Aber diese Hasstiraden, dieses offene Bekenntnis zur verbalen Brutalität, hält die deutsche Nachkriegsdemokratie locker aus. Und ja, wer der Meinung ist, dass die Zusammensetzung der Bevölkerung und ihre kulturelle Identität mit Blick auf die Zuwanderung auch einer Entscheidung des Gemeinwesens bedürfe, ist deshalb noch kein Rechtsradikaler. Das Problem ist nur: Man kann sich offenbar nicht mehr darauf verständigen, die politischen Differenzen mit dem Stimmzettel auszutragen. Die Gewalt von Rechtsnationalisten - auch von linken Chaoten - nimmt zu, brennende Autos, Anschläge auf Flüchtlingsheime und Moscheen, bis hin zu körperlichen Angriffen. Hier franst die Gesellschaft an den Rändern bedrohlich aus. Pegida-Sympathisanten und manche AfD-Vertreter sind nämlich der Meinung, Demokratie findet nur dann statt, wenn geschieht, was sie wollen. Diesen Anspruch legitimieren sie mit der Anmaßung "Wir sind das Volk". Und was nicht in Ihrem Sinne entschieden wird, das ist Diktatur. Diese Selbstermächtigung, die vor allem von der AfD bei jeder Gelegenheit propagiert wird, wirkt in den Köpfen wie ein antidemokratisches Gift.

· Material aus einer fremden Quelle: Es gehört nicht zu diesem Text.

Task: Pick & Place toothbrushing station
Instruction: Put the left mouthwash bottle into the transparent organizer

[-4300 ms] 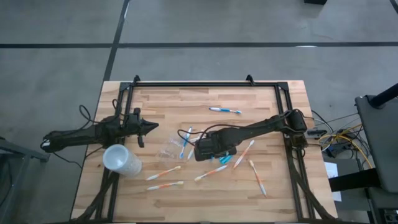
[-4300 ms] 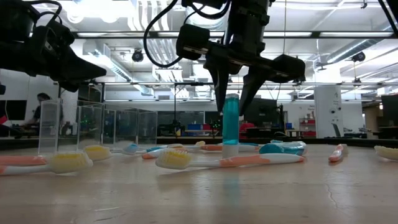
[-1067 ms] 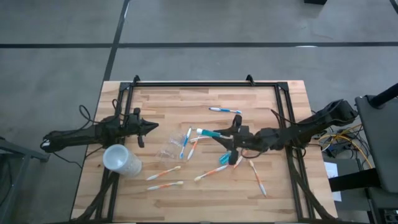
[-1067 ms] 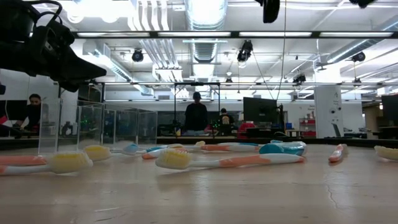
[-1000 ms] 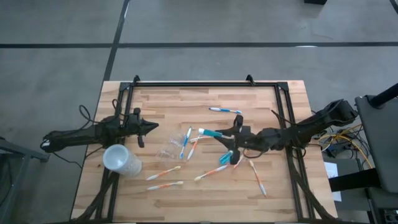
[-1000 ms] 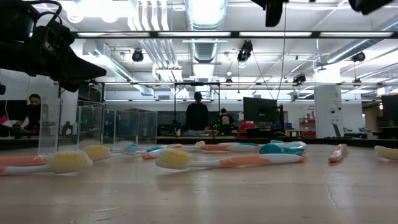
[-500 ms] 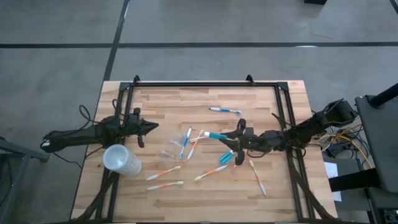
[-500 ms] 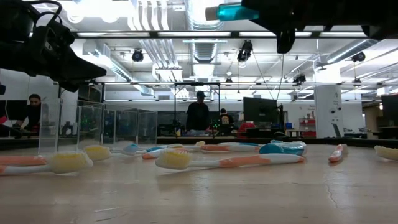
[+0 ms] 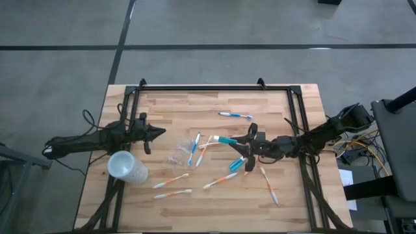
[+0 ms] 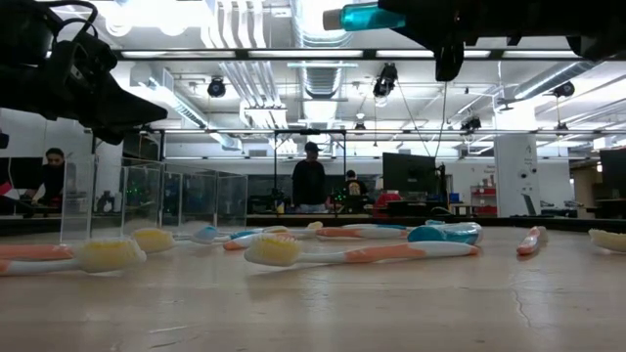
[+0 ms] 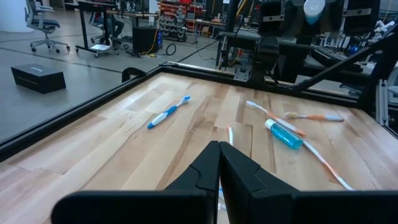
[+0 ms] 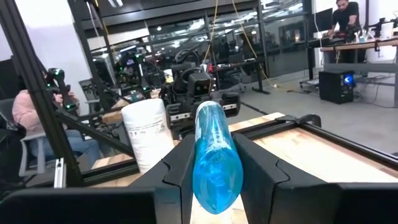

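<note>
The right tool (image 9: pixel 242 144) is up in the air over the middle of the surface (image 9: pixel 214 104), pinching the blue toothpaste tube (image 9: pixel 225 141) between its two fingers. From overhead the tube lies level, its white cap pointing toward the left arm's side. The right wrist view shows it plainly: the tube (image 12: pixel 214 158) is clamped on both flanks by the dark fingers (image 12: pixel 181 171). In the low view the tube (image 10: pixel 364 17) hangs high, well clear of the wood.

The left tool (image 9: pixel 156 132) sits near the left edge of the surface, fingers pressed together with nothing between them; its wrist view shows the two tips (image 11: pixel 219 155) meeting in a point.

Down on the wood, the small clear tumbler (image 9: pixel 175 156) lies on its side left of centre, just beside a white-blue toothbrush (image 9: pixel 195 145) and a white-orange one (image 9: pixel 202 156). Another white-blue toothbrush (image 9: pixel 235 116) lies alone toward the far edge. Below the right tool there is a short blue item (image 9: pixel 233 164), hard to make out, with a white-orange brush (image 9: pixel 220 181) next to it and another (image 9: pixel 268 185) toward the right rail. Two more white-orange brushes (image 9: pixel 171 181) lie near the front left, one (image 9: pixel 173 193) closer to the edge.

The larger frosted whitish cup (image 9: pixel 127 167) lies at the left edge, just beside the left arm.
</note>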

"Pegida ist nicht rechts!"
Was das mit manchen Menschen macht, verdeutlicht eine kurze Video-Szene, die der "Welt"-Journalist Martin Heller am Montag in Dresden festgehalten hat. "Du lügst," fährt ihn eine kurzhaarige Demonstrantin an. "Pegida ist nicht rechts!" Der Journalist fragt nach, wo sie denn Pegida im Parteienspektrum einordnen würde? Antwort: "Wir sind das Volk! Wir wollen, dass sich hier was ändert, du Blödmann!"
Man hätte von der Frau gerne noch gewusst, in welcher Welt sie denn gerne leben würde? Aber in die abgeschottete Parallel-Realität von Pegida und AfD einzudringen, ist so gut wie unmöglich. Die Verbreitung ihrer paranoiden Untergangsszenarien ("Umvolkung") sind nichts weiter als eine perfide Form des Machtmissbrauchs, um die eigenen Anhänger erfolgreich zu manipulieren. Dagegen an zu argumentieren ist meist sinnlos. Mit Fakten lassen sich keine Brücken mehr bauen, denn die sind ja "gelogen und gefälscht", so lange sie nicht der eigenen Auffassung entsprechen. Man kann nur hoffen, dass die wirkliche Wirklichkeit die "Realität der anderen" irgendwann entblößt.